Oncological surgeon Caroline Drukker of the Antonie van Leeuwenhoek in Amsterdam – which mainly performs reconstructions with implants – thinks that she may play a greater role as a doctor than she realizes. ‘But in essence it should not matter which doctor someone speaks to. Because regardless of how we tell it, we will always present all options. And women receive so much information from us, leaflets to read at home. So I wonder if my story actually leads people to a different choice. And then the question is whether that is something someone will regret later. But I hope I’m not too decisive.’ This conversation with ‘Pointer’ took place before the results of the questionnaire were known.
Mutilation
More than 40% of women who chose to remain ‘flat’, so to speak, after a mastectomy are dissatisfied with the aesthetic result of the operation. This does not mean that they regret their choice, but that they are dissatisfied with the work of the oncological surgeon. Some even feel mutilated by their doctor. Where their chest used to be, they see retracted scars that make their entire chest appear hollow, they see bumps, dents, excess ‘patches of skin’ and asymmetrical scars. “It’s a battlefield, I just don’t look at it.” It is difficult to imagine that flat women experience this this way, chairman Bert van Drunen of the Dutch Association for Plastic Surgery, he tells ‘Pointer’. ‘Flat’ is by definition mutilated. It’s just accepting whether or not you have breast(s). But what the result is, that is predictable and then you have to accept that it has become that way. There are many women who are at peace with that.’

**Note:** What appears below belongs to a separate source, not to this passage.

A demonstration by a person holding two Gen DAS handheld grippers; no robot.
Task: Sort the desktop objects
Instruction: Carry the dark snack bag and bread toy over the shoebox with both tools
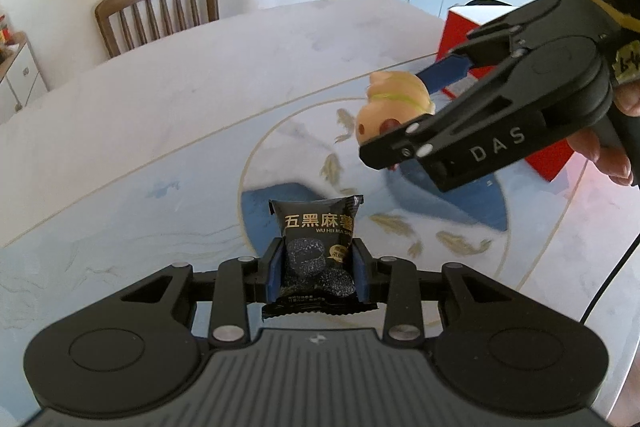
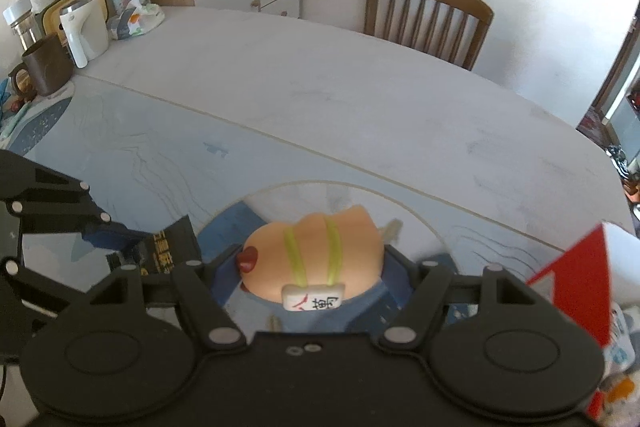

‘Pointer’, Van Drunen speaks about the wish of patients without reconstruction to be operated on by a plastic surgeon, just like with breast reconstruction. The expectation is that it will pay more attention to aesthetics. The study shows that little attention is paid to this in the oncological surgeon’s office. A conversation in which breast cancer patients could exchange ideas with their doctor did not actually exist or had to be ‘claimed’. More than 85% of women who chose ‘flat’ had no say in the placement or shape of the scar. While there are indeed different options.
Regret
One in three former breast cancer patients who opted for a mastectomy without reconstruction did not feel supported by the doctor who operated on her. One in three women who had a reconstruction did not feel sufficiently informed about the risks of their operation. And 25% would have made a different choice if they had received different information from their doctor.
Several doctors tell ‘Pointer’ that in their consultation rooms they don’t actually see much regret among women who decided to live without breasts. ‘No, and if they already regret it, then a reconstruction is of course still possible later.’ says Caroline Drukker of the AVL.
‘Pointer’, Sunday November 19 at 7 p.m. at KRO-NCRV on NPO Radio 1.